Action item
Could you reproduce, word for word, everything below from the line containing "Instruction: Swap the" down to the line containing "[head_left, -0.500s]", with both of those lines included and no others?

═════ Information shown ═════

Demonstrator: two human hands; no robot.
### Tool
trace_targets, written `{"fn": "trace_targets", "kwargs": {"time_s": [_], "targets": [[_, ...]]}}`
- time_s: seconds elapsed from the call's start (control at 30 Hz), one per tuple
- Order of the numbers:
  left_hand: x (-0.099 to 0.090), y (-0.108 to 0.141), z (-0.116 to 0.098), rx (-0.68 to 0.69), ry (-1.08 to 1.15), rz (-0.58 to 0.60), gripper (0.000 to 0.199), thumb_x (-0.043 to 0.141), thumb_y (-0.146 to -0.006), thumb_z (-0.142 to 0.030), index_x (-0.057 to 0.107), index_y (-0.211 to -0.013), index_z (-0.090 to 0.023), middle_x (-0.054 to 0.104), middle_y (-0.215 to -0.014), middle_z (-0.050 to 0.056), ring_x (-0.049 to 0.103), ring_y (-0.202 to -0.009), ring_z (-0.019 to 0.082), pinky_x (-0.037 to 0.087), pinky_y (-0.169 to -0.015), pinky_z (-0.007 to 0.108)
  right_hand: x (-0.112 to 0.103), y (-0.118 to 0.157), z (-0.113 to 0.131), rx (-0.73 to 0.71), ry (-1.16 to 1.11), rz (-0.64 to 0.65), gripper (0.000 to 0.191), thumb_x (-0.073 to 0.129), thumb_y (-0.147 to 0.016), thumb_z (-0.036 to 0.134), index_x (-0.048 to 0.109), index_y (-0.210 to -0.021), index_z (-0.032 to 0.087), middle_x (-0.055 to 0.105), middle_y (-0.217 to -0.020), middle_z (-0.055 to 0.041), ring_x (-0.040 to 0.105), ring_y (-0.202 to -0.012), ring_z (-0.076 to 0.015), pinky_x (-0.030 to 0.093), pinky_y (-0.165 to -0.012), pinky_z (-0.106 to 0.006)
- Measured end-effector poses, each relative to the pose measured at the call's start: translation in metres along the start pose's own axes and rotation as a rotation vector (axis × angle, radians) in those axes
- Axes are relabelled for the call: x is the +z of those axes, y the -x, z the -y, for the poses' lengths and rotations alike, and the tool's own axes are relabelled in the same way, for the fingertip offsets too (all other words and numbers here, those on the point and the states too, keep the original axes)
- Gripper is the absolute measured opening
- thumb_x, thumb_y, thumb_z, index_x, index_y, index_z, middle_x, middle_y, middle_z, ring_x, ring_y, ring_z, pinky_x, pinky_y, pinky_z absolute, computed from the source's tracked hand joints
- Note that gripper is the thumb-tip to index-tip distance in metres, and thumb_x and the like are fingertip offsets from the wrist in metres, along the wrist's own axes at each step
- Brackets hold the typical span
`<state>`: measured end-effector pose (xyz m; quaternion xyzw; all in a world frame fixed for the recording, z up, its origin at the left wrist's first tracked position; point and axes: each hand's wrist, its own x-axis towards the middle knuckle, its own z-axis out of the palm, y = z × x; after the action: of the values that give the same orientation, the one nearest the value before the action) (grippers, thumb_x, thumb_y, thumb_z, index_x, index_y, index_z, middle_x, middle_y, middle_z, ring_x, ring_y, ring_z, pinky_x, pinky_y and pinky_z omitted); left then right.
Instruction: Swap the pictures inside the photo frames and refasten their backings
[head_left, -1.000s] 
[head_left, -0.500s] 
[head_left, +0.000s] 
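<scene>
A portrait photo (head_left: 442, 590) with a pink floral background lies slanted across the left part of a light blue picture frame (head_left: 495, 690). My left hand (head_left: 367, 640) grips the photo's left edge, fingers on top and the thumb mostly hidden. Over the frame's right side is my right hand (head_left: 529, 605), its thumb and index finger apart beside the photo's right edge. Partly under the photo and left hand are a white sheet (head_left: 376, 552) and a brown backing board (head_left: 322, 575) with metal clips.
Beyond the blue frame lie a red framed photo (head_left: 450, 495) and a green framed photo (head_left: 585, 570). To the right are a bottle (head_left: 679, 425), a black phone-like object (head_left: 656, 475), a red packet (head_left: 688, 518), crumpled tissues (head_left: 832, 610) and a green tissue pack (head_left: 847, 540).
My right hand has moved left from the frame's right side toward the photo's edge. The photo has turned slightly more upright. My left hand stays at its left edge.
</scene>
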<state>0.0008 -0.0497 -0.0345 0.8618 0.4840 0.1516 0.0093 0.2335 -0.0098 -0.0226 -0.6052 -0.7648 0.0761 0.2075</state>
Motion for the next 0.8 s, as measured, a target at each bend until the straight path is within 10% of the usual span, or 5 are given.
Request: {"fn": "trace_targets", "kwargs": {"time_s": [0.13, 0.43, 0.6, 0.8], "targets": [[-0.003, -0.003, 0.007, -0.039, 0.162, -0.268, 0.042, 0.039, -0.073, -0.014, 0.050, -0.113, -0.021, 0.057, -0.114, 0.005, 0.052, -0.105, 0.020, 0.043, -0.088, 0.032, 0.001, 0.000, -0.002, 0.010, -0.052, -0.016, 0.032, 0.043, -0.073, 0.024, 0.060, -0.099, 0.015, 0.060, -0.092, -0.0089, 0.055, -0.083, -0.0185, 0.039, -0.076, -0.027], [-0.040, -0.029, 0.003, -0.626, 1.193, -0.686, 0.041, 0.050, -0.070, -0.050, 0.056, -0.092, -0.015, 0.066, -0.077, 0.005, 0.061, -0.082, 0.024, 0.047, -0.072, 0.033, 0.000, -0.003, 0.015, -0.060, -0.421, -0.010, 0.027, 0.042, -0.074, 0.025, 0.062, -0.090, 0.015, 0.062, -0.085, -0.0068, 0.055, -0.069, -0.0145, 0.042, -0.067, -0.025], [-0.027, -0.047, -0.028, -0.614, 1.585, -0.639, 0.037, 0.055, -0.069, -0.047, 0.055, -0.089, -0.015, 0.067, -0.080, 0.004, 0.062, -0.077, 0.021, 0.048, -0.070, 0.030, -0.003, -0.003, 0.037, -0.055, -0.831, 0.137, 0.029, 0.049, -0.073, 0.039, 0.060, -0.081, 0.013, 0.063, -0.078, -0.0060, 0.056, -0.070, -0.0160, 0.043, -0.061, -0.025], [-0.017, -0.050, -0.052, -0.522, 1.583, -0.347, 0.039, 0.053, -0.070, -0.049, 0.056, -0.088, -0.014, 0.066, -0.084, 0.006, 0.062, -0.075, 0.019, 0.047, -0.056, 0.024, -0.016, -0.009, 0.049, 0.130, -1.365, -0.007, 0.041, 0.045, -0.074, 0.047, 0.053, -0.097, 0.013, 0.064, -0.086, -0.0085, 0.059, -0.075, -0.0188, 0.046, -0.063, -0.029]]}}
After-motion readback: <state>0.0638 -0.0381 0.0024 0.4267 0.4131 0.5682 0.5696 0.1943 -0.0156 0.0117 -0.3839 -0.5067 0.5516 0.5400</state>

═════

Solution for this exercise
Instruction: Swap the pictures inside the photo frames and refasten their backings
[head_left, -1.000s] 
[head_left, -0.500s] 

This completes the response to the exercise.